= ACTIVITY =
Repeat the records in full. No pictures belong in the copy.

___ DATA FOR ANALYSIS

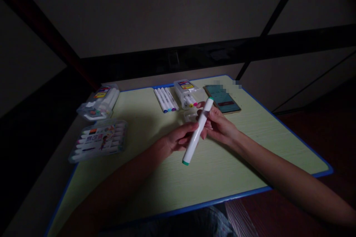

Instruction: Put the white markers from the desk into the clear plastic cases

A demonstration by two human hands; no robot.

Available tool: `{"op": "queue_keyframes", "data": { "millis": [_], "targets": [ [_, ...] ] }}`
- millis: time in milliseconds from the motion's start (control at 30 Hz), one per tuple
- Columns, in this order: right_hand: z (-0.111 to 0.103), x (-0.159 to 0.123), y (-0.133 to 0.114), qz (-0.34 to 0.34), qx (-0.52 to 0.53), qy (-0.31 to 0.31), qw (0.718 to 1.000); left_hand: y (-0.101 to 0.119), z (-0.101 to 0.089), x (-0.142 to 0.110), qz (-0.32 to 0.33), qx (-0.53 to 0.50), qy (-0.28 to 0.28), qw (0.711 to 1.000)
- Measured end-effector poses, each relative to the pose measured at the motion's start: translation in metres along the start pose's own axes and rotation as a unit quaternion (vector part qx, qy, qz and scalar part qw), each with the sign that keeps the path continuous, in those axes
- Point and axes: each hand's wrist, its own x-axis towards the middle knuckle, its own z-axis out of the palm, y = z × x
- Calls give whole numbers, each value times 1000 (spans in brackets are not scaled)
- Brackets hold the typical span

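1. The left hand (174, 140) and the right hand (219, 126) are both gripping one white marker (198, 132) above the middle of the worktop (155, 192). The left grip is pinching the barrel about midway; its fingertips are partly hidden behind the barrel.
2. The right grip is closing round the upper part of the marker, fingers curled over it. How tightly they are pressing is hard to make out in the dim light.
3. The marker is slanting, with one green end pointing near and left and the other green end pointing far and right, clear of the worktop.
4. Just beyond the hands, an open clear marker box (187, 94) is lying with coloured tips showing. Something small and clear is lying behind the marker, too hidden to identify.
5. Left of that box, four loose white markers (166, 100) are lying side by side.
6. A phone (222, 99) is lying far right; its top is blurred.
7. Two more marker cases (98, 140) are sitting at the far left edge, the farther one overhanging it.
8. Both forearms are running off the near edge of the view.
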Motion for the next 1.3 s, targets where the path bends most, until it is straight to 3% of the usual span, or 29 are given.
{"op": "queue_keyframes", "data": {
  "millis": [267, 600, 900, 1167, 1300],
  "targets": [
    [4, -2, -9, 6, 9, -6, 1000, 0, -11, 1, -39, -32, -49, 998],
    [-3, -2, -1, 49, -32, -60, 996, 4, 1, 1, -41, -32, 0, 999],
    [-1, -1, 0, 5, -31, -31, 999, 3, 2, 1, 15, -83, -20, 996],
    [2, 0, -3, -53, -19, 18, 998, 8, 8, 6, 121, -194, 105, 968],
    [3, 0, -3, -79, -36, 39, 995, 8, 11, 5, 162, -203, 131, 957]
  ]
}}
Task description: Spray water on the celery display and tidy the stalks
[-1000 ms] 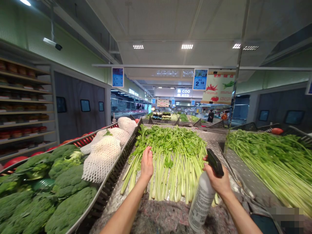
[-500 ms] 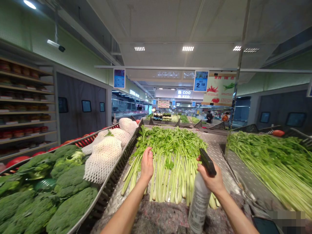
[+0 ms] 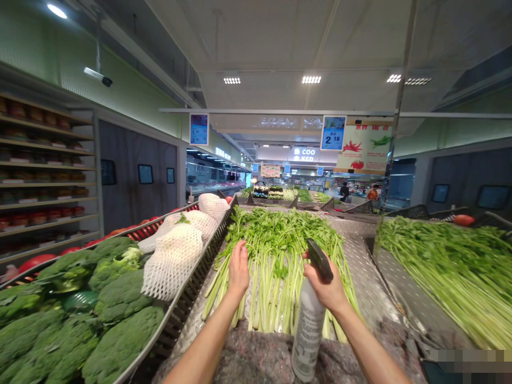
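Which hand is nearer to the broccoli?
Left. The left hand is at the left part of the celery, to the right of the broccoli; the right hand, gripping the spray bottle, is farther right.

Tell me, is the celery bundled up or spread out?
Spread out: the celery fans across the metal shelf, its stalks side by side, with metal showing through some gaps.
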`<state>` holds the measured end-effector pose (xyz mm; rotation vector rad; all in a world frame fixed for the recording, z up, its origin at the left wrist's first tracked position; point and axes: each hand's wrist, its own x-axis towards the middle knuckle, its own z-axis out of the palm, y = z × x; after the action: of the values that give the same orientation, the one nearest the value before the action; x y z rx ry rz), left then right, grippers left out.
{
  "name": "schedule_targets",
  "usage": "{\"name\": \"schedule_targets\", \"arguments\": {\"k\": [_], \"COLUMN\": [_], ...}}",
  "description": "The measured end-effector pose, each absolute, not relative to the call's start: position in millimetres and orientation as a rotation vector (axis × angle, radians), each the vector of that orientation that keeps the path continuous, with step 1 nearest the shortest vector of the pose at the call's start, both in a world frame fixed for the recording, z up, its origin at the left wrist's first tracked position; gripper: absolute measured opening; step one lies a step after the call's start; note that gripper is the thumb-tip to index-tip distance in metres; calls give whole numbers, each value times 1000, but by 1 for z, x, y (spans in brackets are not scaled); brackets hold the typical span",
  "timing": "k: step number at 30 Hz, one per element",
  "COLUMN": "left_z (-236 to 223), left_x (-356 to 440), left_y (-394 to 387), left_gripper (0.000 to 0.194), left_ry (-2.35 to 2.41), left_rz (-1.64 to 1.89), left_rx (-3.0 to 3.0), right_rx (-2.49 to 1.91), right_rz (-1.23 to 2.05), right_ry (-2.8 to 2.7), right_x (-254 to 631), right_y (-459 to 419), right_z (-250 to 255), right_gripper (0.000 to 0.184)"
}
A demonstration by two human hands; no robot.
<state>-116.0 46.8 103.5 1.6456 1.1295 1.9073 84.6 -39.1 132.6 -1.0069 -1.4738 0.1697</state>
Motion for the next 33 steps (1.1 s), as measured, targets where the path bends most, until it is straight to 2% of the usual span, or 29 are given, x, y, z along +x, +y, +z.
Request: {"name": "schedule_targets", "arguments": {"k": [17, 26, 33], "left_z": [97, 95, 82], "left_x": [-160, -174, -179], "left_y": [48, 45, 38], "left_gripper": [39, 40, 40], "left_ry": [1248, 1275, 1348], "left_rz": [1972, 1987, 1942], "left_rx": [1615, 1579, 1586], "right_rx": [-850, -775, -792], "right_rz": [363, 360, 460], "right_ry": [-1561, -1672, -1636], "right_x": [23, -13, -12], "right_y": [-24, -24, -26], "right_z": [143, 149, 133], "right_gripper": [26, 22, 25]}}
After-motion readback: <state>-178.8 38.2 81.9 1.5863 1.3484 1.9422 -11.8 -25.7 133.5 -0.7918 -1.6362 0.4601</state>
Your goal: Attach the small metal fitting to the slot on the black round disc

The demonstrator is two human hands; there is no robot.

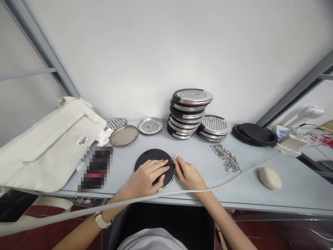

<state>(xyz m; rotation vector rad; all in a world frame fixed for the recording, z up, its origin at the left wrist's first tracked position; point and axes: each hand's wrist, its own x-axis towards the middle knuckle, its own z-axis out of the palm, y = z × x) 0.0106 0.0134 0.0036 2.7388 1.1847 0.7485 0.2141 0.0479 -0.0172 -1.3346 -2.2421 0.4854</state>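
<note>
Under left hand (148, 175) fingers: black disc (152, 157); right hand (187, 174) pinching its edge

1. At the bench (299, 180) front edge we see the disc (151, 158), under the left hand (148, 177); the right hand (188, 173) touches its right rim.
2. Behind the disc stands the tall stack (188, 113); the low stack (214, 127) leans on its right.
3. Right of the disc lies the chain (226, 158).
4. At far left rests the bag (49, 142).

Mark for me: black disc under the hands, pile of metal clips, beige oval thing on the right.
black disc (151, 156), head view, bare top surface above the fingers
metal clips (226, 158), head view, middle of the pile
beige oval object (270, 178), head view, centre of its top
</note>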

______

= WRITTEN REPLY =
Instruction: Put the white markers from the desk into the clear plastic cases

A demonstration by two human hands; no robot.

Available tool: `{"op": "queue_keyframes", "data": { "millis": [_], "targets": [ [_, ...] ] }}`
- millis: time in milliseconds from the motion's start (control at 30 Hz), one per tuple
- Columns, in this order: right_hand: z (-0.111 to 0.103), x (-0.159 to 0.123), y (-0.133 to 0.114), qz (-0.34 to 0.34), qx (-0.52 to 0.53), qy (-0.31 to 0.31), qw (0.718 to 1.000); left_hand: y (-0.101 to 0.119), z (-0.101 to 0.089), x (-0.142 to 0.110), qz (-0.32 to 0.33), qx (-0.53 to 0.50), qy (-0.28 to 0.28), qw (0.711 to 1.000)
- Measured end-effector poses, each relative to the pose measured at the motion's start: translation in metres along the start pose's own axes and rotation as a unit quaternion (vector part qx, qy, qz and scalar part qw), each with the sign that keeps the path continuous, in those axes
- Point and axes: each hand's wrist, its own x-axis towards the middle knuckle, its own z-axis out of the palm, y = z × x
- Calls give whole numbers, each value times 1000 (spans in brackets are not scaled)
- Brackets hold the typical span

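1. The left hand (174, 140) and the right hand (219, 126) are both gripping one white marker (198, 132) above the middle of the worktop (155, 192). The left grip is pinching the barrel about midway; its fingertips are partly hidden behind the barrel.
2. The right grip is closing round the upper part of the marker, fingers curled over it. How tightly they are pressing is hard to make out in the dim light.
3. The marker is slanting, with one green end pointing near and left and the other green end pointing far and right, clear of the worktop.
4. Just beyond the hands, an open clear marker box (187, 94) is lying with coloured tips showing. Something small and clear is lying behind the marker, too hidden to identify.
5. Left of that box, four loose white markers (166, 100) are lying side by side.
6. A phone (222, 99) is lying far right; its top is blurred.
7. Two more marker cases (98, 140) are sitting at the far left edge, the farther one overhanging it.
8. Both forearms are running off the near edge of the view.
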Motion for the next 1.3 s, targets where the path bends most, until it is straight to 3% of the usual span, or 29 are given.
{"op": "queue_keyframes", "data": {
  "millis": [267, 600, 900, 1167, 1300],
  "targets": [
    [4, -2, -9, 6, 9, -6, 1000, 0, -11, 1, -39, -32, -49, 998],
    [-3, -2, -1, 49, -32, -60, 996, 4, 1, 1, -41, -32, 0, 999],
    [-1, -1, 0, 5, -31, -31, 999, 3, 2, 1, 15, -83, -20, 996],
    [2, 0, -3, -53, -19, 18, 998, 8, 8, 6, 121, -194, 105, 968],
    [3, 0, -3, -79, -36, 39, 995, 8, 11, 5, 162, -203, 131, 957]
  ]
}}
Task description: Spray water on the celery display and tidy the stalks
[-1000 ms] 
[-500 ms] 
[+0 ms] 
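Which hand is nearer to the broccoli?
Left. The left hand is at the left part of the celery, to the right of the broccoli; the right hand, gripping the spray bottle, is farther right.

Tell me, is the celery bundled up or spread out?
Spread out: the celery fans across the metal shelf, its stalks side by side, with metal showing through some gaps.
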`<state>` holds the measured end-effector pose (xyz mm; rotation vector rad; all in a world frame fixed for the recording, z up, its origin at the left wrist's first tracked position; point and axes: each hand's wrist, its own x-axis towards the middle knuckle, its own z-axis out of the palm, y = z × x; after the action: of the values that give the same orientation, the one nearest the value before the action; x y z rx ry rz), left then right, grippers left out.
{
  "name": "schedule_targets",
  "usage": "{\"name\": \"schedule_targets\", \"arguments\": {\"k\": [_], \"COLUMN\": [_], ...}}",
  "description": "The measured end-effector pose, each absolute, not relative to the call's start: position in millimetres and orientation as a rotation vector (axis × angle, radians), each the vector of that orientation that keeps the path continuous, with step 1 nearest the shortest vector of the pose at the call's start, both in a world frame fixed for the recording, z up, its origin at the left wrist's first tracked position; gripper: absolute measured opening; step one lies a step after the call's start; note that gripper is the thumb-tip to index-tip distance in metres; calls give whole numbers, each value times 1000, but by 1 for z, x, y (spans in brackets are not scaled); brackets hold the typical span",
  "timing": "k: step number at 30 Hz, one per element",
  "COLUMN": "left_z (-236 to 223), left_x (-356 to 440), left_y (-394 to 387), left_gripper (0.000 to 0.194), left_ry (-2.35 to 2.41), left_rz (-1.64 to 1.89), left_rx (-3.0 to 3.0), right_rx (-2.49 to 1.91), right_rz (-1.23 to 2.05), right_ry (-2.8 to 2.7), right_x (-254 to 631), right_y (-459 to 419), right_z (-250 to 255), right_gripper (0.000 to 0.184)"
}
A demonstration by two human hands; no robot.
<state>-116.0 46.8 103.5 1.6456 1.1295 1.9073 84.6 -39.1 132.6 -1.0069 -1.4738 0.1697</state>
Motion for the next 33 steps (1.1 s), as measured, targets where the path bends most, until it is straight to 2% of the usual span, or 29 are given, x, y, z along +x, +y, +z.
Request: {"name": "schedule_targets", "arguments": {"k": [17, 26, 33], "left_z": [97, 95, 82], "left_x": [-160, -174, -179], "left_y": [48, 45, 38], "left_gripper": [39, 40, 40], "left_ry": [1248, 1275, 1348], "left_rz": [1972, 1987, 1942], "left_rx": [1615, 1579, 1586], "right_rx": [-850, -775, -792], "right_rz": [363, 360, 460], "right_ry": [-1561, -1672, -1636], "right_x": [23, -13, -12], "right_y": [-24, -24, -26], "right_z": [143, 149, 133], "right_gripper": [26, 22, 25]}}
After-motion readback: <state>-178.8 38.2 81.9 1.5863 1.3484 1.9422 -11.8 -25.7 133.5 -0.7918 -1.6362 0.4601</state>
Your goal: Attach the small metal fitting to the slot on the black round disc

The demonstrator is two human hands; there is no robot.


<state>(xyz m; rotation vector rad; all in a world frame fixed for the recording, z up, its origin at the left wrist's first tracked position; point and axes: each hand's wrist, its own x-axis towards the middle knuckle, its own z-axis out of the palm, y = z × x) 0.0106 0.0134 0.0036 2.7388 1.1847 0.7485 0.2141 0.0479 -0.0172 -1.3346 -2.2421 0.4854</state>
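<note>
Under left hand (148, 175) fingers: black disc (152, 157); right hand (187, 174) pinching its edge

1. At the bench (299, 180) front edge we see the disc (151, 158), under the left hand (148, 177); the right hand (188, 173) touches its right rim.
2. Behind the disc stands the tall stack (188, 113); the low stack (214, 127) leans on its right.
3. Right of the disc lies the chain (226, 158).
4. At far left rests the bag (49, 142).

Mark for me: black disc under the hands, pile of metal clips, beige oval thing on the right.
black disc (151, 156), head view, bare top surface above the fingers
metal clips (226, 158), head view, middle of the pile
beige oval object (270, 178), head view, centre of its top
</note>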

Nothing further remains in the output.